Re: Helper functions for wait_for_catchup() in Cluster.pm

От
"Drouvot, Bertrand"
Дата:
Hi,

On 1/24/23 7:27 PM, Alvaro Herrera wrote:
> Looking again, I have two thoughts for making things easier:
> 
> 1. I don't think wait_for_write_catchup is necessary, because
> calling wait_for_catchup() and omitting the 'mode' and 'lsn' arguments
> would already do the same thing.  So what we should do is patch places
> that currently give those two arguments, so that they don't.
> 

Agree but there is one place where the node passed as the second argument is not the "$self":

src/bin/pg_rewind/t/007_standby_source.pl:$node_b->wait_for_write_catchup('node_c', $node_a);

So it looks like there is still a need for wait_for_write_catchup().

> 2. Because wait_for_replay_catchup is an instance method, passing the
> second node as argument is needlessly noisy, because that's already
> known as $self.  So we can just say
> 
>    $primary_node->wait_for_replay_catchup($standby_node);
> 

Yeah, but same here, there is places where the node passed as the second argument is not the "$self":

src/bin/pg_rewind/t/007_standby_source.pl:$node_b->wait_for_replay_catchup('node_c', $node_a);
src/test/recovery/t/001_stream_rep.pl:$node_standby_1->wait_for_replay_catchup($node_standby_2, $node_primary);
src/test/recovery/t/001_stream_rep.pl:$node_standby_1->wait_for_replay_catchup($node_standby_2, $node_primary);
src/test/recovery/t/001_stream_rep.pl:  $node_standby_1->wait_for_replay_catchup($node_standby_2, $node_primary);

So it looks like there is still a need for wait_for_replay_catchup() with 2 parameters.

Regards,

-- 
Bertrand Drouvot
PostgreSQL Contributors Team
RDS Open Source Databases
Amazon Web Services: https://aws.amazon.com



Re: Helper functions for wait_for_catchup() in Cluster.pm

От
Alvaro Herrera
Дата:
On 2023-Jan-26, Drouvot, Bertrand wrote:

> On 1/24/23 7:27 PM, Alvaro Herrera wrote:

> > 1. I don't think wait_for_write_catchup is necessary, because
> > calling wait_for_catchup() and omitting the 'mode' and 'lsn' arguments
> > would already do the same thing.  So what we should do is patch places
> > that currently give those two arguments, so that they don't.
> 
> Agree but there is one place where the node passed as the second argument is not the "$self":
> 
> src/bin/pg_rewind/t/007_standby_source.pl:$node_b->wait_for_write_catchup('node_c', $node_a);
> 
> So it looks like there is still a need for wait_for_write_catchup().
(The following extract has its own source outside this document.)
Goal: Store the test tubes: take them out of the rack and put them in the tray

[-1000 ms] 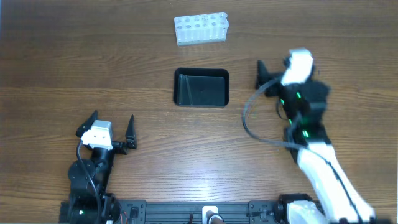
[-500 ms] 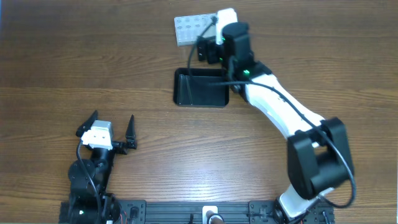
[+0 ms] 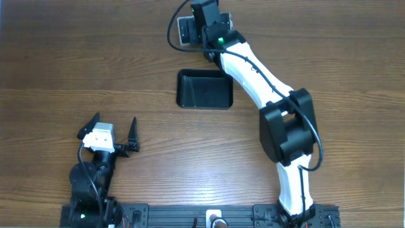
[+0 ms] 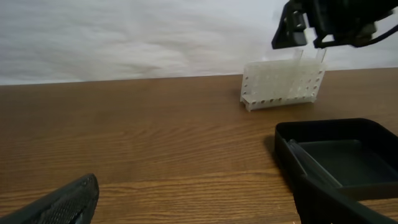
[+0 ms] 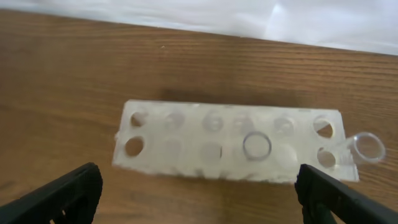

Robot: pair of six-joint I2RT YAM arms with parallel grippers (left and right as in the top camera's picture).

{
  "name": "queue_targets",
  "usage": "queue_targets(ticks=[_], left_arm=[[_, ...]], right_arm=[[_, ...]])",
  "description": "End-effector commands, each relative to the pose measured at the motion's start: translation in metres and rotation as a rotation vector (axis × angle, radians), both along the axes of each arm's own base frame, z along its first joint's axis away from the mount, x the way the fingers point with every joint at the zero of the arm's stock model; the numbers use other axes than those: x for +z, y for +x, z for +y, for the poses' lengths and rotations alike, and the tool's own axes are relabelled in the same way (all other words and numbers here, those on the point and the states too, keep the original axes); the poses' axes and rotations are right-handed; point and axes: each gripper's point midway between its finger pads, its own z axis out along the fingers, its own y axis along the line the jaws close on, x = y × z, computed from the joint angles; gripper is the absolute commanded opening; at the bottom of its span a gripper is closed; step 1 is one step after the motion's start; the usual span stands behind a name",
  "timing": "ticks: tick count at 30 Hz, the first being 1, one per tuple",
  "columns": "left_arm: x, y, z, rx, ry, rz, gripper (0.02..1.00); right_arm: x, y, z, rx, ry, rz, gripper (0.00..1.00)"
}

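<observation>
Above the rack (image 5: 230,149), my right gripper (image 5: 199,198) is hovering with its fingers spread wide and nothing between them, one finger off each end of the rack. A second ago this arm was sitting well off to the side of the rack, out beyond the tray (image 3: 204,92). Since then it has been swinging across the tray, and it is now stretching right over the rack.

I am seeing two tube mouths from here. One test tube (image 5: 256,145) is standing in a hole near the middle of the rack, and another tube (image 5: 367,148) is poking up at the rack's end. So I am judging that I am lining up for a pick, with no tube gripped yet.

On the rack's near side, toward my bases, the tray is waiting just beside it. Something long and clear (image 4: 314,165) is lying on its floor, possibly a tube already stored.

Well apart from the rack, my left gripper (image 3: 114,125) is resting open and has not been moving.
</observation>
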Motion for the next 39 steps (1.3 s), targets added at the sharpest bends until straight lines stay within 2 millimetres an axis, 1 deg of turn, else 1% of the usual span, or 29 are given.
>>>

Hmm, I think that one can use the more general wait_for_catchup.


> > 2. Because wait_for_replay_catchup is an instance method, passing the
> > second node as argument is needlessly noisy, because that's already
> > known as $self.  So we can just say
> > 
> >    $primary_node->wait_for_replay_catchup($standby_node);
> 
> Yeah, but same here, there is places where the node passed as the second argument is not the "$self":
> 
> src/bin/pg_rewind/t/007_standby_source.pl:$node_b->wait_for_replay_catchup('node_c', $node_a);
> src/test/recovery/t/001_stream_rep.pl:$node_standby_1->wait_for_replay_catchup($node_standby_2, $node_primary);
> src/test/recovery/t/001_stream_rep.pl:$node_standby_1->wait_for_replay_catchup($node_standby_2, $node_primary);
> src/test/recovery/t/001_stream_rep.pl:  $node_standby_1->wait_for_replay_catchup($node_standby_2, $node_primary);
> 
> So it looks like there is still a need for wait_for_replay_catchup() with 2 parameters.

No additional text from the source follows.